What you should do: Your task is to repeat the entries underneath exactly, minus the pictures.

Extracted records
------------------------------------

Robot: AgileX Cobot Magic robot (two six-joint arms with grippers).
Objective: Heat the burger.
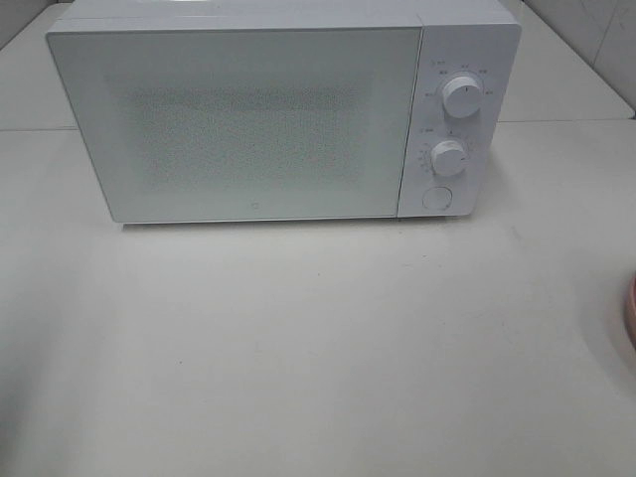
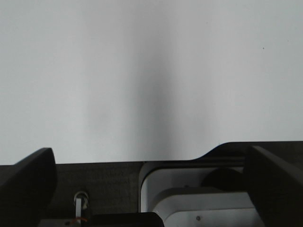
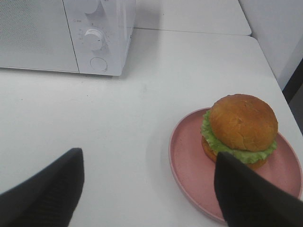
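Meanwhile both claws (left [image 2: 147, 189], right [image 3: 147, 189]) gape empty, burger [image 3: 241, 130] resting on its plate [image 3: 189, 165].

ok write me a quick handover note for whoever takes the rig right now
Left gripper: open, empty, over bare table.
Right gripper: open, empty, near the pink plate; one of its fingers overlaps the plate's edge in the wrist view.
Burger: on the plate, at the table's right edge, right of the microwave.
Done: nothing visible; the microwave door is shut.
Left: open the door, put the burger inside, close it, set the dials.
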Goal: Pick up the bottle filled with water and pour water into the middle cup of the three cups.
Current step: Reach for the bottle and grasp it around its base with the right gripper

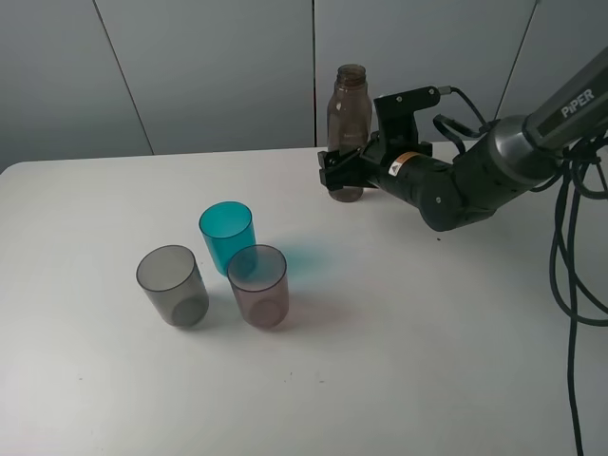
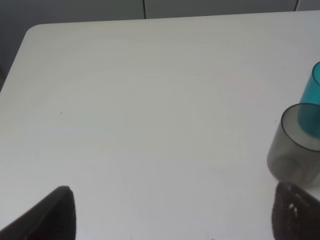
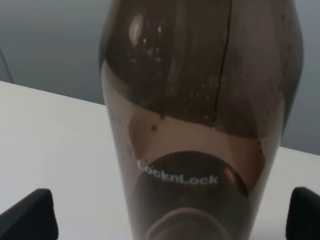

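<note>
The smoky brown bottle [image 1: 350, 114] stands upright and uncapped at the back of the white table [image 1: 427, 361]. My right gripper [image 1: 344, 176] is open, with a finger on each side of the bottle's lower body. In the right wrist view the bottle [image 3: 200, 125] fills the gap between the spread fingers of that gripper [image 3: 165, 215]. The teal middle cup [image 1: 226, 233] stands front left, with the smoky grey cup [image 1: 171, 283] to its left and the pinkish-mauve cup [image 1: 258, 283] in front of it. My left gripper [image 2: 175, 217] is open and empty, low over the table beside the grey cup [image 2: 295, 145] and the teal cup [image 2: 312, 95].
The right arm's black cables [image 1: 570, 247] hang along the right edge. A grey panelled wall runs close behind the table's back edge. The three cups stand close together, the mauve one nearly touching the teal one.
</note>
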`<act>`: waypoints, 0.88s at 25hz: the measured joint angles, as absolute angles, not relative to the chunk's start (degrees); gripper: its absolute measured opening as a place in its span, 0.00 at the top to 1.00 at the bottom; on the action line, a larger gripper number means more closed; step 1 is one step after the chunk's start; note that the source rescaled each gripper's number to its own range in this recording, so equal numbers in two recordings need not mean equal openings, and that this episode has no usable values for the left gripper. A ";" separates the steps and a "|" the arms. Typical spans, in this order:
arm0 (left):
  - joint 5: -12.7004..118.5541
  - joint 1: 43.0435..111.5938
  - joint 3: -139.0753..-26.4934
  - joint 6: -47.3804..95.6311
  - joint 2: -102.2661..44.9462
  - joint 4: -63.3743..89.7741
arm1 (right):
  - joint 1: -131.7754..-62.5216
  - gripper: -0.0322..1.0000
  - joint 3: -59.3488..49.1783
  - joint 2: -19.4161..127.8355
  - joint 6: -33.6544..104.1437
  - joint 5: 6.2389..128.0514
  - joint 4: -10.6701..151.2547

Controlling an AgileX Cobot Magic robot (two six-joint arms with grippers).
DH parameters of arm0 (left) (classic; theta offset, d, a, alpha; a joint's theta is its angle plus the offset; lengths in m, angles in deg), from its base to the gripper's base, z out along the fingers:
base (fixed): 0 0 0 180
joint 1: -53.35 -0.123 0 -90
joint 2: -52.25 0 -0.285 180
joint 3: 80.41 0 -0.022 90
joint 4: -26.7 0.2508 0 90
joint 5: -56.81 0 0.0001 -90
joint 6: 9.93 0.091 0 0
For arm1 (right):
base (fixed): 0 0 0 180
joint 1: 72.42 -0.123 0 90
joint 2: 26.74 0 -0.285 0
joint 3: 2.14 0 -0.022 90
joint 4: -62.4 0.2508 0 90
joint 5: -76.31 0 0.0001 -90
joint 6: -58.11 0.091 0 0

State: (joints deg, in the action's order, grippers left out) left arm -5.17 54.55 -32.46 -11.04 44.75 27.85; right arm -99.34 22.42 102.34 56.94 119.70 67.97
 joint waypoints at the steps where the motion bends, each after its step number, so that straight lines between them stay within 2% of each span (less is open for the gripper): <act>1: -5.17 54.55 -32.46 -11.04 44.75 27.85 | -99.22 0.03 22.17 102.34 56.94 119.70 67.97; 22: -5.17 54.55 -32.46 -11.04 44.75 27.85 | -98.71 0.03 18.26 106.93 56.94 121.44 67.35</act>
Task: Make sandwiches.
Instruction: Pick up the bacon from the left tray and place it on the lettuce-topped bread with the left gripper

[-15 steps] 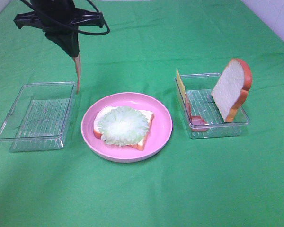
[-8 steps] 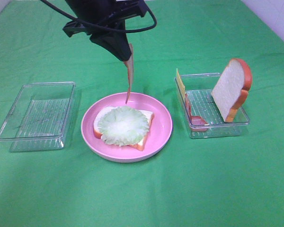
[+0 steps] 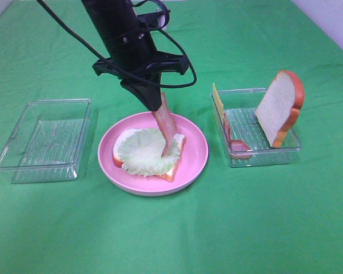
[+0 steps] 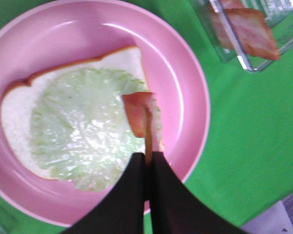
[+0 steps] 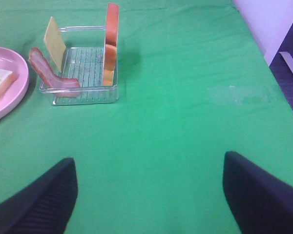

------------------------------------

Response box:
Robot: AgileX Cobot Magic robot (two six-joint arms with grippers).
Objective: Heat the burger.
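Meanwhile both claws (left [image 2: 147, 189], right [image 3: 147, 189]) gape empty, burger [image 3: 241, 130] resting on its plate [image 3: 189, 165].

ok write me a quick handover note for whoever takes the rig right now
Left gripper: open, empty, over bare table.
Right gripper: open, empty, near the pink plate; one of its fingers overlaps the plate's edge in the wrist view.
Burger: on the plate, at the table's right edge, right of the microwave.
Done: nothing visible; the microwave door is shut.
Left: open the door, put the burger inside, close it, set the dials.
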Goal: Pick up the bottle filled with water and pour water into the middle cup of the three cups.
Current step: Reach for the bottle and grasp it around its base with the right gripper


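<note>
The smoky brown bottle [image 1: 350, 114] stands upright and uncapped at the back of the white table [image 1: 427, 361]. My right gripper [image 1: 344, 176] is open, with a finger on each side of the bottle's lower body. In the right wrist view the bottle [image 3: 200, 125] fills the gap between the spread fingers of that gripper [image 3: 165, 215]. The teal middle cup [image 1: 226, 233] stands front left, with the smoky grey cup [image 1: 171, 283] to its left and the pinkish-mauve cup [image 1: 258, 283] in front of it. My left gripper [image 2: 175, 217] is open and empty, low over the table beside the grey cup [image 2: 295, 145] and the teal cup [image 2: 312, 95].
The right arm's black cables [image 1: 570, 247] hang along the right edge. A grey panelled wall runs close behind the table's back edge. The three cups stand close together, the mauve one nearly touching the teal one.
</note>
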`<act>`: waypoints, 0.88s at 25hz: the measured joint angles, as absolute angles, not relative to the chunk's start (degrees); gripper: its absolute measured opening as a place in its span, 0.00 at the top to 1.00 at the bottom; on the action line, a larger gripper number means more closed; step 1 is one step after the chunk's start; note that the source rescaled each gripper's number to its own range in this recording, so equal numbers in two recordings need not mean equal openings, and that this episode has no usable values for the left gripper. A ";" separates the steps and a "|" the arms. Typical spans, in this order:
arm0 (left):
  - joint 5: -12.7004..118.5541
  - joint 1: 43.0435..111.5938
  - joint 3: -139.0753..-26.4934
  - joint 6: -47.3804..95.6311
  - joint 2: -102.2661..44.9462
  - joint 4: -63.3743..89.7741
arm1 (right):
  - joint 1: -131.7754..-62.5216
  - gripper: -0.0322..1.0000
  - joint 3: -59.3488..49.1783
  - joint 2: -19.4161..127.8355
  - joint 6: -33.6544..104.1437
  - joint 5: 6.2389..128.0514
  - joint 4: -10.6701..151.2547

Controlling an AgileX Cobot Magic robot (two six-joint arms with grippers).
DH parameters of arm0 (left) (classic; theta offset, d, a, alpha; a joint's theta is its angle plus the offset; lengths in m, angles in deg), from its base to the gripper's base, z out along the fingers:
base (fixed): 0 0 0 180
joint 1: -53.35 -0.123 0 -90
joint 2: -52.25 0 -0.285 180
joint 3: 80.41 0 -0.022 90
joint 4: -26.7 0.2508 0 90
joint 5: -56.81 0 0.0001 -90
joint 6: 9.93 0.091 0 0
For arm1 (right):
base (fixed): 0 0 0 180
joint 1: 72.42 -0.123 0 90
joint 2: 26.74 0 -0.285 0
joint 3: 2.14 0 -0.022 90
joint 4: -62.4 0.2508 0 90
joint 5: -76.31 0 0.0001 -90
joint 6: -58.11 0.091 0 0

State: (joints deg, in the action's order, grippers left out) left arm -5.17 54.55 -32.46 -11.04 44.75 27.85; right arm -99.34 22.42 102.34 56.94 119.70 67.97
 joint waypoints at the steps where the motion bends, each after its step number, so that straight lines between them stay within 2% of each span (less is open for the gripper): <act>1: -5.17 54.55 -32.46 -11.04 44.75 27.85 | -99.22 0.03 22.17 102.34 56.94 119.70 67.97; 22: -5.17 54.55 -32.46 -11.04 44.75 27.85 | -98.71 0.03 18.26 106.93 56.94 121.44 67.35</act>
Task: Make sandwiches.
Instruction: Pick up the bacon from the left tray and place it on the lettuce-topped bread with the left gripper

[-15 steps] 
[-8 steps] 
[+0 steps] 
[+0 steps] 
[+0 steps] 

Nothing remains to be answered in this exercise.